The work was often read aloud followed by discussions. Once in 1596 Akbar lost his temper on hearing certain passages and accused Badauni to have inserted his own bigoted views. Courtiers like Rahim, Akbar’s son Murad, begged permission to make copies of the Razmnama for themselves.

Akbar’s personal copy with 168 paintings in 4 folio vols (the last containing Haribans with 17 full page paintings while the first 3 have 151) is preserved in the Maharaja Sawai Man Singh II Museum, Jaipur, out of bounds to scholars (how amazing that none of our great Indologists made any efforts to get this out in the open!). In 1603-4 it was valued at 4024 Akbari rupees. Maharaja Sawai Jai Singh of Jaipur bought the vols in 1740, throwing away the goat-leather bindings. Started in 1582, it took Naqib Khan 18 months to complete in Aug-Sept. 1584. Abul Fazl added his lengthy Preface in 1586-7. Vol. 4 of T.H. Hendley’s “Memorials of Jeypore Exhibition 1883” reproduces 148 of the illustrations.

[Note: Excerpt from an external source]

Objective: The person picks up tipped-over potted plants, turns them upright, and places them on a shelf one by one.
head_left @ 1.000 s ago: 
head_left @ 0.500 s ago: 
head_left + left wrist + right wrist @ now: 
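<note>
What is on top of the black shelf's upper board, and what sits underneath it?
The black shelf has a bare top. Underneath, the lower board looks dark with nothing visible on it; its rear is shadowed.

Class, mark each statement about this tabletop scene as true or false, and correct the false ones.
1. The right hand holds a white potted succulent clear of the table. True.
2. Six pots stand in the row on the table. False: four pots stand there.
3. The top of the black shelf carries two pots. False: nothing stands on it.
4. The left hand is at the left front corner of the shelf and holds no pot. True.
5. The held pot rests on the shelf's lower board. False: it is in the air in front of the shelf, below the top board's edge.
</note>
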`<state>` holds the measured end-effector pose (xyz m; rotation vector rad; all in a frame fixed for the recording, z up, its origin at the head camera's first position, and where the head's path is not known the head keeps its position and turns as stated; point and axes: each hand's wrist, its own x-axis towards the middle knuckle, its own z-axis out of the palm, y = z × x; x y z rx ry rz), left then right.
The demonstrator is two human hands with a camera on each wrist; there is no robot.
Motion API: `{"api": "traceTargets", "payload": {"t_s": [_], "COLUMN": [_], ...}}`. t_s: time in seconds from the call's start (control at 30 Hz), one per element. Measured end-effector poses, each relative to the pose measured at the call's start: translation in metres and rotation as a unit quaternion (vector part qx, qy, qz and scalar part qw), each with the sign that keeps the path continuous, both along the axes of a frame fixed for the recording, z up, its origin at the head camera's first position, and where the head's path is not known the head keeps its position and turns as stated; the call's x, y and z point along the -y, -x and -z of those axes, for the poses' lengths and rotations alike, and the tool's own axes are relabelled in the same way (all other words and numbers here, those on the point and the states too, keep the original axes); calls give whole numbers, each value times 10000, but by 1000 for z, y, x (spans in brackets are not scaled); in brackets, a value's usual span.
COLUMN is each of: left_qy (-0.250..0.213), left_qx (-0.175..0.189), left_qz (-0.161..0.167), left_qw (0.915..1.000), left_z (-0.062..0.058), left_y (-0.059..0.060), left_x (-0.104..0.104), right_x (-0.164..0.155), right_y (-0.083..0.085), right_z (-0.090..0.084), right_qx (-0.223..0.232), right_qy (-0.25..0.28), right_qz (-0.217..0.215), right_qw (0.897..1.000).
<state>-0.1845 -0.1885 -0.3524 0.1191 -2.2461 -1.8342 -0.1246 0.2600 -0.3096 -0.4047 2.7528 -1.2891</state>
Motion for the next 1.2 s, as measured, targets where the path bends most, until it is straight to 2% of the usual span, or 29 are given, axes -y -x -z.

By the end of 1588 a Persian translation of Ramayana Akbar commissioned was also ready with 176 full page illustrations and is also in the same museum with the leather binding thrown away.

The Ashvamedhika Parva illustrations indicate that the text completely follows the Jaimini Ashvamedha Parva and not Vyasa’s as narrated by Vaishampayana to Janamejaya e.g. battles of Anusalva-Vrishaketu, Arjuna-Hamsadhvaja-Sudhanya-Suratha, Arjuna-Bhishana rakshasa. The dresses show the contemporary fashion (Mughal) though Krishna is usually bare-bodied and at times with four hands. The women are invariably in choli-ghagra. The demons (even Yama!) are horrendously depicted with horns, protruding sharp teeth, claws, animal-headed and coloured grotesque red, blue, green. That tradition can be seen preserved in the sketches of Bengali folktales (Thakurmar Jhuli, Thakurdadar Tholey—Grandma’s Bag, Grandfather’s Sack).